Venezuela. Il petrolio come bottino di guerra

di Giuseppe Gagliano

L’avvio ufficiale della vendita di petrolio venezuelano da parte degli Stati Uniti segna un passaggio che va ben oltre la dimensione energetica. È la certificazione politica di una nuova fase: il controllo diretto delle risorse strategiche di un Paese sconfitto sul piano politico e militare. La cattura di Nicolás Maduro non chiude la crisi venezuelana, la trasforma. Da conflitto di legittimità diventa amministrazione esterna di un patrimonio energetico immenso, gestito secondo priorità e interessi statunitensi.
La prima operazione, stimata attorno ai 500 milioni di dollari, non risolve nulla sul piano strutturale, ma ha un valore simbolico enorme. Dimostra che il petrolio venezuelano è tornato sul mercato non come risorsa sovrana, bensì come asset sotto tutela.
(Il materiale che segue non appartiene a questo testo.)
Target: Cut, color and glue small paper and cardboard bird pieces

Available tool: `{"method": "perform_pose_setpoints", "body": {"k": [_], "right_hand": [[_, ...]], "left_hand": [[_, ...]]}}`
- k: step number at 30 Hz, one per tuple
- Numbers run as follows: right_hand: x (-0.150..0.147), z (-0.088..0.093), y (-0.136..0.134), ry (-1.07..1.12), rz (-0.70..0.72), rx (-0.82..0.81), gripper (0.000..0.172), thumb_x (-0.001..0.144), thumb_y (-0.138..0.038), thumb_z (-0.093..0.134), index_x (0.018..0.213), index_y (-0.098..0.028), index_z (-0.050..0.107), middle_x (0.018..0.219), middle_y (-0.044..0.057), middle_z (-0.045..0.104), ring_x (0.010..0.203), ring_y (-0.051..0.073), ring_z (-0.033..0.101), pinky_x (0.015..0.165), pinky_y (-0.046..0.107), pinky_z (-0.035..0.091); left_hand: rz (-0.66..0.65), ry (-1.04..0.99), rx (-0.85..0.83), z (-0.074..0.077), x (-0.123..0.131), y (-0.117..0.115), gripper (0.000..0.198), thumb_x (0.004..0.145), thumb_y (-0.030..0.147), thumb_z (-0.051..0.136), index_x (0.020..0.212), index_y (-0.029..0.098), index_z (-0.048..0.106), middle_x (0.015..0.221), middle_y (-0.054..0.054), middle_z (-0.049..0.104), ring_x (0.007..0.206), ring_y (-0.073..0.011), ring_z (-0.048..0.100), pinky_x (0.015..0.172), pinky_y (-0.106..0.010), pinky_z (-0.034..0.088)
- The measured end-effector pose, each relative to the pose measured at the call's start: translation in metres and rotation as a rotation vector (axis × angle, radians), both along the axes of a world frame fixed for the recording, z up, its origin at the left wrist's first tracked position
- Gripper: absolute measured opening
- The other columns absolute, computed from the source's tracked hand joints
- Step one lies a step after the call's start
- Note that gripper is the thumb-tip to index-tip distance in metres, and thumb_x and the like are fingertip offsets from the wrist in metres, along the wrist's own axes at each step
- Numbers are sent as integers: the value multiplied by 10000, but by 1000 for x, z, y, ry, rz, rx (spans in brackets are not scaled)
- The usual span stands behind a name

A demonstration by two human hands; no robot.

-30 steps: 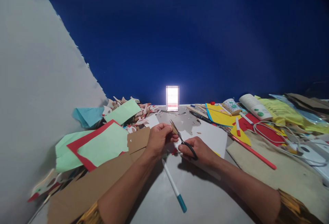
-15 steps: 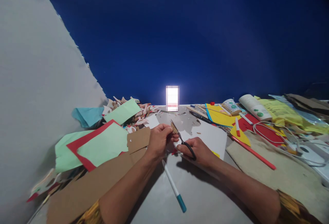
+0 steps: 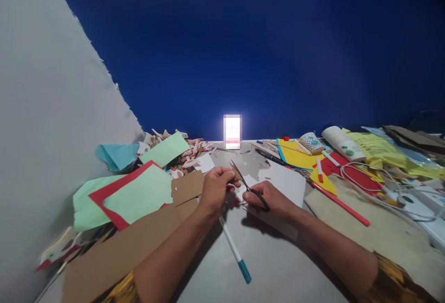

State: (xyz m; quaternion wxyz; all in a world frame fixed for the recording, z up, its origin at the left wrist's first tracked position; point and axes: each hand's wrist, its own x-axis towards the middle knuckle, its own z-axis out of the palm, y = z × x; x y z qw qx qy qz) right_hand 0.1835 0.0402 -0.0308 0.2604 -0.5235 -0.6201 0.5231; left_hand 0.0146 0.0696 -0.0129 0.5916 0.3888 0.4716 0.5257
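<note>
My left hand (image 3: 216, 186) is closed in a pinch on a small brown cardboard piece (image 3: 236, 173), mostly hidden by the fingers. My right hand (image 3: 273, 197) grips black-handled scissors (image 3: 260, 196), fingers around the loops. The blades point up and away, crossing right beside the cardboard piece; whether they touch it I cannot tell. Under the hands lie white paper (image 3: 288, 184) and small red and white scraps. A white marker with a teal cap (image 3: 234, 248) rests on the table, just below my left wrist.
On the left are brown cardboard (image 3: 128, 252), green sheets (image 3: 139, 196), a red sheet (image 3: 121, 222) and a heap of scraps. To the right lie a red marker (image 3: 342, 204), yellow sheets (image 3: 299, 153), paper cups (image 3: 344, 143), a white cable (image 3: 361, 180) and a beige cloth (image 3: 378, 228).
My right hand and the scissors have shifted slightly right. A yellow bit beside my right hand no longer shows. My left hand keeps its pinch on the cardboard piece.
</note>
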Motion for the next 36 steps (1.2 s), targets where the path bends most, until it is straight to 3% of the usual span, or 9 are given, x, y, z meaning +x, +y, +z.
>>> {"method": "perform_pose_setpoints", "body": {"k": [4,9,19,29,36], "right_hand": [[-2,-1,0,-36,-9,28,459,848,-503,618,553,-171,506,508,-25,423,519,90,344,492,246,255],[-5,-2,-1,-93,-77,82,463,814,-507,632,526,-184,469,497,-39,361,530,95,325,492,251,241],[-6,-2,-1,-110,-79,104,497,815,-574,624,551,-186,462,516,-42,348,551,102,324,511,254,232],[7,3,6,-149,-31,139,509,768,-560,700,512,-184,471,485,-39,393,516,98,348,503,250,262],[-1,-5,2,-103,-66,166,496,816,-505,672,510,-182,453,492,-49,362,528,88,326,504,248,234]], "left_hand": [[-5,46,20,-1,1,-1,99,612,235,659,664,160,624,525,-24,645,475,-104,542,462,-191,383],[-14,-61,-15,-1,5,-5,145,608,251,683,676,167,587,541,-11,648,424,-77,477,434,-194,361],[-33,-251,-51,-11,11,-8,298,594,321,780,745,158,581,566,3,639,449,-76,520,444,-180,380],[-309,-101,-7,-8,-14,15,350,603,303,873,746,154,590,634,-50,710,499,-120,618,500,-218,487],[-277,-147,-10,-9,-11,12,339,601,288,871,756,157,600,618,-38,709,501,-117,624,527,-221,511]]}}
Le vendite scontate ai trader internazionali indicano una strategia chiara: compensare il rischio politico e logistico con il prezzo, trasformando il greggio in uno strumento rapido di liquidità e di pressione sui mercati. Altro che ricostruzione ordinata: qui si procede per estrazione accelerata di valore.
Le dichiarazioni dell’amministrazione Trump sugli ipotetici 100 miliardi di dollari di investimenti privati si scontrano con la realtà. I grandi gruppi energetici statunitensi non hanno alcuna fretta. Mancano certezze giuridiche, contratti stabili, garanzie di lungo periodo. Come ha lasciato intendere il vertice di ExxonMobil, in Venezuela oggi non si investe: si sfrutta, si testa, si aspetta. La distanza tra ambizione politica e razionalità industriale è evidente. Washington può controllare le vendite, ma non può imporre agli operatori privati di scommettere su un Paese ancora instabile.
Il petrolio venezuelano diventa così una variabile della competizione energetica globale. Offerto a sconto, entra in concorrenza con altri produttori, Canada compreso, alterando equilibri e prezzi. Ma soprattutto sancisce una perdita di sovranità senza precedenti: le riserve non sono più uno strumento di politica nazionale, bensì una merce amministrata da una potenza esterna. È un precedente che pesa, perché trasmette un messaggio chiaro a tutti i Paesi esportatori fragili: chi perde il controllo politico rischia di perdere anche quello economico.
La sequenza di sequestri di petroliere nei Caraibi e nell’Atlantico mostra l’altra faccia dell’operazione. Il controllo delle rotte marittime diventa parte integrante della strategia energetica. La cattura della Veronica e delle altre navi non è solo applicazione di sanzioni: è dimostrazione di forza. Il messaggio è diretto: il petrolio venezuelano circola solo se e quando Washington lo consente. Il mare torna a essere uno spazio di coercizione, non di libero scambio.
Ufficialmente, l’operazione viene presentata come contributo alla stabilizzazione regionale e alla ricostruzione del Venezuela. In realtà, rischia di produrre una nuova forma di dipendenza. Senza un progetto politico inclusivo e senza il ripristino di istituzioni autonome, le entrate petrolifere difficilmente si tradurranno in sviluppo. Il rischio è quello di un’economia estrattiva controllata dall’esterno, con benefici limitati per la popolazione e un alto potenziale di conflitto sociale.
La linea di Donald Trump è coerente con una visione transazionale della politica internazionale. Le risorse contano più delle formule giuridiche, il controllo più delle narrazioni. Il Venezuela diventa un caso di scuola: prima l’intervento, poi la gestione degli asset. Non è idealismo, è realismo brutale, che però apre fratture profonde nel diritto internazionale e nei rapporti tra Stati.
La vendita del petrolio venezuelano sotto supervisione statunitense può garantire flussi finanziari nel breve periodo e rafforzare la posizione energetica di Washington. Ma non ricostruisce uno Stato, né restituisce sovranità. Senza un quadro politico legittimo e condiviso, il greggio resta quello che è sempre stato nei Paesi fragili: una ricchezza che attira potenze esterne e moltiplica le dipendenze. In Venezuela, la guerra non è finita: ha solo cambiato forma.